Use a program such as sudo to allow users to use mount. This is still bad security, but doesn't directly give super user privileges to everyone. 
Make the users use mtools, a package for manipulating MS-DOS filesystems, without mounting them. This works well if MS-DOS floppies are all that is needed, but is rather awkward otherwise.
List the floppy devices and their allowable mount points together with the suitable options in /etc/fstab.
/dev/fd0 /floppy msdos user,noauto 0 0
The columns are: device file to mount, directory to mount on, filesystem type, options, backup frequency (used by dump), and fsck pass number (to specify the order in which filesystems should be checked upon boot; 0 means no check).
The noauto option stops this mount to be done automatically when the system is started (i.e., it stops mount -a from mounting it). The user option allows any user to mount the filesystem, and, because of security reasons, disallows execution of programs (normal or setuid) and interpretation of device files from the mounted filesystem. After this, any user can mount a floppy with an msdos filesystem with the following command:
$ mount /floppy $
The floppy can (and needs to, of course) be unmounted with the corresponding umount command.

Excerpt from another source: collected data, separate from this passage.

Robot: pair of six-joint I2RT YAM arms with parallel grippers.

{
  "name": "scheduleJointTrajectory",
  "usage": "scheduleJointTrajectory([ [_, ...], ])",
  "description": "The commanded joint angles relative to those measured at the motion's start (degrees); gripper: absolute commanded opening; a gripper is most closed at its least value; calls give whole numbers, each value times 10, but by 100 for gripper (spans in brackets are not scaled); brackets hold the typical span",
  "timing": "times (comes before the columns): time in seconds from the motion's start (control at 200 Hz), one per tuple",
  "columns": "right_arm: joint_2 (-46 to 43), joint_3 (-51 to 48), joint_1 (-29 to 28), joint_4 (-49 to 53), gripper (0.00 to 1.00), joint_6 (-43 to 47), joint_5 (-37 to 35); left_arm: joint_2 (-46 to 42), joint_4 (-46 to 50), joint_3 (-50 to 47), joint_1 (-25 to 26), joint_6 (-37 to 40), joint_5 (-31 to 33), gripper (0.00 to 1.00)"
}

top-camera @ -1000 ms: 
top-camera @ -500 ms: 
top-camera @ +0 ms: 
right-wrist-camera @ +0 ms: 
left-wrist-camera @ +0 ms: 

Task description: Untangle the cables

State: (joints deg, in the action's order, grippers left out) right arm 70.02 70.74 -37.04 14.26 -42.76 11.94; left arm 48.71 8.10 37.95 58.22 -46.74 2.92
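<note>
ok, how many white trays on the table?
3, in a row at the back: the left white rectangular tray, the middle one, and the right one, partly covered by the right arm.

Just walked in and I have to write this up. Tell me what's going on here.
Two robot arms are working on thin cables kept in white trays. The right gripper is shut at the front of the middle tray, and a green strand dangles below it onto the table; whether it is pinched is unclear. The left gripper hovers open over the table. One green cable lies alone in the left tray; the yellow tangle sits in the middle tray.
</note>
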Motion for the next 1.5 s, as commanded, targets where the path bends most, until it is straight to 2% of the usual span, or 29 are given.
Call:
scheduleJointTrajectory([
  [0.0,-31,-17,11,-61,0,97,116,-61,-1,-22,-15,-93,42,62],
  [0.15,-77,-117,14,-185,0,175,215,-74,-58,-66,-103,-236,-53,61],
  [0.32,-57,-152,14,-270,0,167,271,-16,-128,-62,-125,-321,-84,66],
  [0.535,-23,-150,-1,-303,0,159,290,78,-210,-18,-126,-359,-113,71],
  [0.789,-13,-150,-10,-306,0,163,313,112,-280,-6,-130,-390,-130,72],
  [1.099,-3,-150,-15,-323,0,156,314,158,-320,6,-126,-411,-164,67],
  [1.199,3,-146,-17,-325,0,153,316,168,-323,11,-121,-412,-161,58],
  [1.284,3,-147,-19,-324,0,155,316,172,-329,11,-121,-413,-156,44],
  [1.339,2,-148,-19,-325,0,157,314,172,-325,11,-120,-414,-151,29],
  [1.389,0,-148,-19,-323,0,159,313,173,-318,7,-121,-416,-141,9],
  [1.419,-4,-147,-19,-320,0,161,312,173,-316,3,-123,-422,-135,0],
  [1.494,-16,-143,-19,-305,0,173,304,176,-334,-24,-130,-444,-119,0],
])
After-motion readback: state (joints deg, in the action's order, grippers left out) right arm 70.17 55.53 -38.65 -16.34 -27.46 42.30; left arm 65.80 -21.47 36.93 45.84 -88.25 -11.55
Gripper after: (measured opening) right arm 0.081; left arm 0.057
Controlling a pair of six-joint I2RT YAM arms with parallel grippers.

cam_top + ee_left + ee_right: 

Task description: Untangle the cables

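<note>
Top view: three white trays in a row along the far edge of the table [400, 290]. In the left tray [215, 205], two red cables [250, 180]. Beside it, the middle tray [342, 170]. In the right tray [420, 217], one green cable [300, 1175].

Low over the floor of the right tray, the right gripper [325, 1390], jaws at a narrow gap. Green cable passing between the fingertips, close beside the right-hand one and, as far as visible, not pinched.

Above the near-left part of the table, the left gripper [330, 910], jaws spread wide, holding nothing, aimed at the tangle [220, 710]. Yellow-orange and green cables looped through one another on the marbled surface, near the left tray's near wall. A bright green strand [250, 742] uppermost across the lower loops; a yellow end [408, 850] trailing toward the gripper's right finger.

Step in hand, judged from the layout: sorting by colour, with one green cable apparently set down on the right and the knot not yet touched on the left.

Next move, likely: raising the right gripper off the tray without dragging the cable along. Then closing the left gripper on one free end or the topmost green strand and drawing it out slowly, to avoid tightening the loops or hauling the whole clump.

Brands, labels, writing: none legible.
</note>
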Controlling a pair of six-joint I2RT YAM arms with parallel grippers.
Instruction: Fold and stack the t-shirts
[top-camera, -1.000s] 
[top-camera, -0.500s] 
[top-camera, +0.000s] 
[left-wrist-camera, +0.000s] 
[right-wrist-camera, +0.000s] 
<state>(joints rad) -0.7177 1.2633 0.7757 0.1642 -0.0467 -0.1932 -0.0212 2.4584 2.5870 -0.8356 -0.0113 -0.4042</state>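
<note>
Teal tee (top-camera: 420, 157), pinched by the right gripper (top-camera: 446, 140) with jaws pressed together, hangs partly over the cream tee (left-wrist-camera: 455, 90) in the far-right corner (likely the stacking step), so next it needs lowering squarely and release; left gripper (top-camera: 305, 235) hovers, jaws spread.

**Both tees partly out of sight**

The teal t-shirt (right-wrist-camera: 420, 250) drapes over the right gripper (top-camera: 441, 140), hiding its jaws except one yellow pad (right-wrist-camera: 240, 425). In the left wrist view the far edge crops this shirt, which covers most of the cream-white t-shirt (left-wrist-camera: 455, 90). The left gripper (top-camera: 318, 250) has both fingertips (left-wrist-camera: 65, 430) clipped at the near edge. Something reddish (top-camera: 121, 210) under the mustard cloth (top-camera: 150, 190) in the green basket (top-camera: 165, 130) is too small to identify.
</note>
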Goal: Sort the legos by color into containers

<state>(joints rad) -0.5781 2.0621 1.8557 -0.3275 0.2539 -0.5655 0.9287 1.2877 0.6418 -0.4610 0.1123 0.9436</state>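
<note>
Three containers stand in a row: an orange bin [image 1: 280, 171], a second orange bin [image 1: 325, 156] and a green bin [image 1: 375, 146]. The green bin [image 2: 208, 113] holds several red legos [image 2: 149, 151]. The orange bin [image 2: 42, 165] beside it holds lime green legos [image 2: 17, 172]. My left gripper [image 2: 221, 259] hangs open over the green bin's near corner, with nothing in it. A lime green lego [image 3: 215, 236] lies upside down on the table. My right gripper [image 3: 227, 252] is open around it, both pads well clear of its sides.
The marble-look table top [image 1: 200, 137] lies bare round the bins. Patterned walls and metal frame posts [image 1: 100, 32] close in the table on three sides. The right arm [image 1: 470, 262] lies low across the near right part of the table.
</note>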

If you want to provide access to several types of floppies, you need to give several mount points. The settings can be different for each mount point. For example, to give access to both MS-DOS and ext2 floppies, you could have the following to lines in /etc/fstab:
/dev/fd0 /dosfloppy msdos user,noauto 0 0 /dev/fd0 /ext2floppy ext2 user,noauto 0 0
For MS-DOS filesystems (not just floppies), you probably want to restrict access to it by using the uid, gid, and umask filesystem options, described in detail on the mount manual page. If you aren't careful, mounting an MS-DOS filesystem gives everyone at least read access to the files in it, which is not a good idea.